→ Exercise directions: Please return the lines below verbatim, beginning at the one that has "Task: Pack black" and stopping after the one that has "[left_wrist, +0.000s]", and add no other lines.

--

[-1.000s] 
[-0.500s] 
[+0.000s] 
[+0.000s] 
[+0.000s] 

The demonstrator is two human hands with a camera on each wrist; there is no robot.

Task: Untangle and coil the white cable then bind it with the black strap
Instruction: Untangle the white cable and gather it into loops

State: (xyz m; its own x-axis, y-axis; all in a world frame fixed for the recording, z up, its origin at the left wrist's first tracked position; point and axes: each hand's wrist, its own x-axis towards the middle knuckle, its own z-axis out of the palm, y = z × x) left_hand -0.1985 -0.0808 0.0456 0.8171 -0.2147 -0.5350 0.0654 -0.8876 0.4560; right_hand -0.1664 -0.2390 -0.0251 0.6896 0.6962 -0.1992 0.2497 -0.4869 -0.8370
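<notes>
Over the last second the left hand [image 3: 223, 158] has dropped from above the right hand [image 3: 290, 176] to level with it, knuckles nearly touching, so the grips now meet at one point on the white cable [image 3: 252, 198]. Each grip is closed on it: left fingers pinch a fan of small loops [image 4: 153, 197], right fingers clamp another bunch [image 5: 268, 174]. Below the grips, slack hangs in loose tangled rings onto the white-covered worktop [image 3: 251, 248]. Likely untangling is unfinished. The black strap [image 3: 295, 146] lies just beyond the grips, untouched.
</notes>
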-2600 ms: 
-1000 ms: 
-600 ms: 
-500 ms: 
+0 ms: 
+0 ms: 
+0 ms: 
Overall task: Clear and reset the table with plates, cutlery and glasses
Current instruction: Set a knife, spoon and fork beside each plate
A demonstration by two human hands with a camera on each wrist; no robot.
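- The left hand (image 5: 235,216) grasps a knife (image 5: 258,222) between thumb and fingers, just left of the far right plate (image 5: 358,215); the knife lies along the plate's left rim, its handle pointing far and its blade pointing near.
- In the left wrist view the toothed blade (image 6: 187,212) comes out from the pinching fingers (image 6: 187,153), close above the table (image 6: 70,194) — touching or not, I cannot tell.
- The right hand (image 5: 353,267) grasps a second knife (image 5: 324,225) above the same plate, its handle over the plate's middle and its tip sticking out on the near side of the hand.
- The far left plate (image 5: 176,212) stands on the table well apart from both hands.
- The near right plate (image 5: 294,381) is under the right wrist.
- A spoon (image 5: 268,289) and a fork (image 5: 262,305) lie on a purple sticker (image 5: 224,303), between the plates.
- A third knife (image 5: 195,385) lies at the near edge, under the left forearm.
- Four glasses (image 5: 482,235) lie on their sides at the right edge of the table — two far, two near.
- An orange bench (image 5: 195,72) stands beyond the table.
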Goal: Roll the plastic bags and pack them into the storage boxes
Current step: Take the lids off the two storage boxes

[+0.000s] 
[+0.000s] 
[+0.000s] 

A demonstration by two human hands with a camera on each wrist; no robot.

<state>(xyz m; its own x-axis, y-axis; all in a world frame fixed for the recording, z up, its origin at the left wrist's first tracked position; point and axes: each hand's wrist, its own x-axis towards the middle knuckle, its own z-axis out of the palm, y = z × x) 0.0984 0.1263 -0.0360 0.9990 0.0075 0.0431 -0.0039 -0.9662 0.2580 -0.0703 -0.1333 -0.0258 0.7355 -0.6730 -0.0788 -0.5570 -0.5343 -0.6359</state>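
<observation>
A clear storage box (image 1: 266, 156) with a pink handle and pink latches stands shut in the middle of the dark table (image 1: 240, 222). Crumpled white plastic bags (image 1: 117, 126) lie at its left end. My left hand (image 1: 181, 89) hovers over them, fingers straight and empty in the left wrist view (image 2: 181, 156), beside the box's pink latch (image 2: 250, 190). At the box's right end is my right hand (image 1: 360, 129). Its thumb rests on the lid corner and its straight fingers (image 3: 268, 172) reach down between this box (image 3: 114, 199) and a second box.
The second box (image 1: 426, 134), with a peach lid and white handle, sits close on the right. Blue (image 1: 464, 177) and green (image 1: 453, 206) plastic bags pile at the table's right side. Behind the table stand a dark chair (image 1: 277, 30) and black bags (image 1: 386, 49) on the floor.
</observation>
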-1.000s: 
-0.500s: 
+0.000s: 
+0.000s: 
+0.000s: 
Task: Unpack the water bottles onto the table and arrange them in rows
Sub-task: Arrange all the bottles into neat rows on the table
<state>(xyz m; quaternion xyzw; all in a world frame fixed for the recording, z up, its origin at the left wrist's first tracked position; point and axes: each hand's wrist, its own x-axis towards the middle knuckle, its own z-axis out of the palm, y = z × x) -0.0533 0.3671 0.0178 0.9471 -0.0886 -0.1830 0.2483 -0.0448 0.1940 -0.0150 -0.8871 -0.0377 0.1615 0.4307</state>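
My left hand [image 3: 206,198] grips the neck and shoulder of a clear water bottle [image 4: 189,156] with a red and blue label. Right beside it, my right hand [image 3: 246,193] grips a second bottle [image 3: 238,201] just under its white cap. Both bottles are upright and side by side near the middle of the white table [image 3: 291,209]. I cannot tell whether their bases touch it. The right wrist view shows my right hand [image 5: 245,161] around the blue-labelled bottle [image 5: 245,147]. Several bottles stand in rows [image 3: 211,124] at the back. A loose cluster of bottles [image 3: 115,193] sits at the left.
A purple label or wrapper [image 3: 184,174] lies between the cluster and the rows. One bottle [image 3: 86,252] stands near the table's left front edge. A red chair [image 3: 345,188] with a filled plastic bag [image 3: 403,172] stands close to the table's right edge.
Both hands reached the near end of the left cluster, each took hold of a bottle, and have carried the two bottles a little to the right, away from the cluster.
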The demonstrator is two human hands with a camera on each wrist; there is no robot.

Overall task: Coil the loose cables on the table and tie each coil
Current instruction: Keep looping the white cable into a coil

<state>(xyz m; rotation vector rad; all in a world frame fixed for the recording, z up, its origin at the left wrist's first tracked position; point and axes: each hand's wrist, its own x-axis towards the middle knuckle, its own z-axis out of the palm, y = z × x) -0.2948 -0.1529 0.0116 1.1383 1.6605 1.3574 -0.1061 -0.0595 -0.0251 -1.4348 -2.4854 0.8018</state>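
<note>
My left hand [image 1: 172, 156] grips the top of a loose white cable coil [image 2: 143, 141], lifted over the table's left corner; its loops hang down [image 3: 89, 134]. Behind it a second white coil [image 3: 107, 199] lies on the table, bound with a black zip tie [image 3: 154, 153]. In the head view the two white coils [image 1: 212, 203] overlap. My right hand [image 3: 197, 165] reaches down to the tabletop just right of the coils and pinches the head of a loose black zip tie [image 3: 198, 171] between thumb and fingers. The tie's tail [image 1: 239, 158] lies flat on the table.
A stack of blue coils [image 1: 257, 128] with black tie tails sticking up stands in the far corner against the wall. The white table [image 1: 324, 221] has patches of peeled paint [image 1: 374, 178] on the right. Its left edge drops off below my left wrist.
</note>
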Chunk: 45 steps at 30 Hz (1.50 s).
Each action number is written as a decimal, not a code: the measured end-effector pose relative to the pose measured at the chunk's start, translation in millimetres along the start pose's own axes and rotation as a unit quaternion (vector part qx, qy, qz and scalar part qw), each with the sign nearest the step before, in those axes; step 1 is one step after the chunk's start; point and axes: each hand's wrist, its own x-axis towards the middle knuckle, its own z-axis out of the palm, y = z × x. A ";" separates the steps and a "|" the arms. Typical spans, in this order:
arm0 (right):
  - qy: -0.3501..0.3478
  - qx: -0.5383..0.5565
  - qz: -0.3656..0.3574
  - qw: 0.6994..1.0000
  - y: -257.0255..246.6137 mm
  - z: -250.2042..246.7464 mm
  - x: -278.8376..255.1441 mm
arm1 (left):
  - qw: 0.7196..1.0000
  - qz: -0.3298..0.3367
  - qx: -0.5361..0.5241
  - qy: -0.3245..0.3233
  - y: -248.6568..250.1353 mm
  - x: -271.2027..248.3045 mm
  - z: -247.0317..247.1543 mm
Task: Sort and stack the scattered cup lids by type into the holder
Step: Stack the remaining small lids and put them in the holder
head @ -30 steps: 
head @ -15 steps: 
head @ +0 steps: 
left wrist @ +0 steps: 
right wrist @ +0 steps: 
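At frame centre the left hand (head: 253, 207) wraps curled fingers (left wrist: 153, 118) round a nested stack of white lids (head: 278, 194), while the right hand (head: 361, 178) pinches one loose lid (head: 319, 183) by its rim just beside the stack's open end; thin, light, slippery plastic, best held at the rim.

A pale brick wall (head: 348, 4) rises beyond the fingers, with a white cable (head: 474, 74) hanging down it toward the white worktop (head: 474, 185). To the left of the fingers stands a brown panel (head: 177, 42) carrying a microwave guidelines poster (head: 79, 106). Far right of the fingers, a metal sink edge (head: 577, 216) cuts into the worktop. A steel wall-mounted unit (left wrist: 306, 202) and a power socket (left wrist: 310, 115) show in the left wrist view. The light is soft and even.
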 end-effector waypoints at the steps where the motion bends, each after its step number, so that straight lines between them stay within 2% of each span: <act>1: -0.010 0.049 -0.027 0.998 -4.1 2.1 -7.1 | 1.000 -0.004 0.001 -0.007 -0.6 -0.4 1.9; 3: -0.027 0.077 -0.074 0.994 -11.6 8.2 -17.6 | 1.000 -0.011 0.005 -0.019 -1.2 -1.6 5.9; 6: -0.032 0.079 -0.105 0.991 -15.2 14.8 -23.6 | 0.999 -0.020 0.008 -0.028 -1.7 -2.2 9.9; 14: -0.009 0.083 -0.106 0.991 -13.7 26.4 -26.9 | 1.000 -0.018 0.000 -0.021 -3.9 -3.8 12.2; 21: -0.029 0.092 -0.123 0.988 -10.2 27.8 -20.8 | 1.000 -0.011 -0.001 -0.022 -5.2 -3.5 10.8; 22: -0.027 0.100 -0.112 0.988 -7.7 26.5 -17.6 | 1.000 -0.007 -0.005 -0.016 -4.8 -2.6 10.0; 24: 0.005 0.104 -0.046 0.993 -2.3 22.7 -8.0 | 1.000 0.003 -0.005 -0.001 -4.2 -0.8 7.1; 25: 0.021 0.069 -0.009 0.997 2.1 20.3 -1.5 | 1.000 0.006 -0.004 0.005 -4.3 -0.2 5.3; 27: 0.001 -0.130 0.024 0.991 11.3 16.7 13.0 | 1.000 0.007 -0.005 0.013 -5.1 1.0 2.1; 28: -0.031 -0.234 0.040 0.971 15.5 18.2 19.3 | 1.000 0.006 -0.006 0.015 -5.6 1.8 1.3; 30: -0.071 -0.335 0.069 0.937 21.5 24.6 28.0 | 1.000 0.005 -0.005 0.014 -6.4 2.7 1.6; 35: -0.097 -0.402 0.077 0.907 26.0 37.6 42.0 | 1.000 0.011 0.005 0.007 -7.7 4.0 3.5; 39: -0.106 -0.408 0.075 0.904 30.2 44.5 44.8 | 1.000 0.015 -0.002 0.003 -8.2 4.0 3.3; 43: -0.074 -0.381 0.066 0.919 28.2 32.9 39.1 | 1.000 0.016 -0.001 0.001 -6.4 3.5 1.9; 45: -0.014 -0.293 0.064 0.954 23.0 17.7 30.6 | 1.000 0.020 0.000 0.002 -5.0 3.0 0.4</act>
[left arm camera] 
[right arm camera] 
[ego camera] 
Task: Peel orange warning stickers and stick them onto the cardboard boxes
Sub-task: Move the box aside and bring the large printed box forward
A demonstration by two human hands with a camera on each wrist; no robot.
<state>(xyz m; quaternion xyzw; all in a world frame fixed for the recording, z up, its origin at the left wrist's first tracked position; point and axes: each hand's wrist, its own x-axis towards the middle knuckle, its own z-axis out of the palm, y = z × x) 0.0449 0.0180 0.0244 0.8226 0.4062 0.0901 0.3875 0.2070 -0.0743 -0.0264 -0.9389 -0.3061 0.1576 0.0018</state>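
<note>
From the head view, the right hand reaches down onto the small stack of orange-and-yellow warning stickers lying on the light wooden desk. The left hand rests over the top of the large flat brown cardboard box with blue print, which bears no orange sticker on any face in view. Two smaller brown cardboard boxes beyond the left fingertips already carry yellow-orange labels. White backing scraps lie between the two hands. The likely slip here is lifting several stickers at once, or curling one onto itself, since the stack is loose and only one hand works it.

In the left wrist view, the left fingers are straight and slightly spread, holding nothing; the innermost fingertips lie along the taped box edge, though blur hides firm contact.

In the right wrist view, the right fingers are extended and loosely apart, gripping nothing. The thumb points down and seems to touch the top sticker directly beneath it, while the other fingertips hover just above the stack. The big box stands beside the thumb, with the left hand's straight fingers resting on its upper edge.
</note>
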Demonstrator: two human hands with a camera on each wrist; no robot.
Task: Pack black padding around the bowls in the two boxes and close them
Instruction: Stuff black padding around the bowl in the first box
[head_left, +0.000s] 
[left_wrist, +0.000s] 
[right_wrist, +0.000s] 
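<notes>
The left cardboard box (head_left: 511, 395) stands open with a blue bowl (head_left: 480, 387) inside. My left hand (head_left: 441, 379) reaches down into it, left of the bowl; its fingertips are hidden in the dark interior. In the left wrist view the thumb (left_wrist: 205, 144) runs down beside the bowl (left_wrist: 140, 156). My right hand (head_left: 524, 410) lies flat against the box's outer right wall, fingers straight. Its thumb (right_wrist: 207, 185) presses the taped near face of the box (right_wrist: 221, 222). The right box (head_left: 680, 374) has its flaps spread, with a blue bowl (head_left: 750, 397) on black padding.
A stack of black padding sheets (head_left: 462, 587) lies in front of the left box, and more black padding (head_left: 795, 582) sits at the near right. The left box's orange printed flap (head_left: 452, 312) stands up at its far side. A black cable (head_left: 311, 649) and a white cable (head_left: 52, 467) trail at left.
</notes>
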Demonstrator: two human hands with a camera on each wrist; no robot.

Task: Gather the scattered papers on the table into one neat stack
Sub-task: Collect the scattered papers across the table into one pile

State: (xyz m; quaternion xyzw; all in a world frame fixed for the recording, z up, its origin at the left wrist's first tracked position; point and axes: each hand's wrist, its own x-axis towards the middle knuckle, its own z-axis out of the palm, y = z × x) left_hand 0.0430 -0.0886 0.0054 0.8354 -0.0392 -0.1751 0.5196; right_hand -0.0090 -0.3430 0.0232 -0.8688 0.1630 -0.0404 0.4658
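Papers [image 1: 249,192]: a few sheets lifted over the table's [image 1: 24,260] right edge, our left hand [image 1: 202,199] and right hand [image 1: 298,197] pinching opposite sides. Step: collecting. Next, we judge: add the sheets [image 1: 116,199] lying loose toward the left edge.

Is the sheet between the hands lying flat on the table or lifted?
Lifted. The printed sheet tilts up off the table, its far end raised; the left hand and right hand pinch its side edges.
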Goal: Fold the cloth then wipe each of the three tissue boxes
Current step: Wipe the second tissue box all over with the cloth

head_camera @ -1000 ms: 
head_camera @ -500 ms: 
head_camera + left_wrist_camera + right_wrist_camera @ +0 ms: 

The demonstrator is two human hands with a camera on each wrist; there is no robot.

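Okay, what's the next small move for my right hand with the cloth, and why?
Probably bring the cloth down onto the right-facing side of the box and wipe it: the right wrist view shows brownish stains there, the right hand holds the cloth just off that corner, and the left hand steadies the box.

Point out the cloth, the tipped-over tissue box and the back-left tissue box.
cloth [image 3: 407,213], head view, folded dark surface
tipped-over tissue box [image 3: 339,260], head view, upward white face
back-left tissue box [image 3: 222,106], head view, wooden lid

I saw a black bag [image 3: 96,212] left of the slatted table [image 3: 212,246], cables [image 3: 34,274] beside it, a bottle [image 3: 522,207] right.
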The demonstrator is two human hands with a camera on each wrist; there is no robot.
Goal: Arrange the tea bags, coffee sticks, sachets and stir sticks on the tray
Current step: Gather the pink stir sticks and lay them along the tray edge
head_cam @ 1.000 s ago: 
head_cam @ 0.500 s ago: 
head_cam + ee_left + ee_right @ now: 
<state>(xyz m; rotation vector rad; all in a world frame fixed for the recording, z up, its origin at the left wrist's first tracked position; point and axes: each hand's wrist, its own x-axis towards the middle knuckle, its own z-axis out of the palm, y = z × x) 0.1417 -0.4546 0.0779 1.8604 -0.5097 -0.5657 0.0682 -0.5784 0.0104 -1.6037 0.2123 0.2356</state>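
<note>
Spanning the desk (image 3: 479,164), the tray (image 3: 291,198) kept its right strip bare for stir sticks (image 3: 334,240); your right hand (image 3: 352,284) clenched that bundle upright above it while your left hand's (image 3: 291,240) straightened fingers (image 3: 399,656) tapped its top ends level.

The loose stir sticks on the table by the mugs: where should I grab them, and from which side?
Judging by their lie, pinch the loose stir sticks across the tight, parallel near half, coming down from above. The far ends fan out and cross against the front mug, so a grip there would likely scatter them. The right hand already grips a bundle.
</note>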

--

→ Expected output:
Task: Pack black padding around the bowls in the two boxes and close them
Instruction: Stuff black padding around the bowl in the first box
[head_left, +0.000s] 
[left_wrist, +0.000s] 

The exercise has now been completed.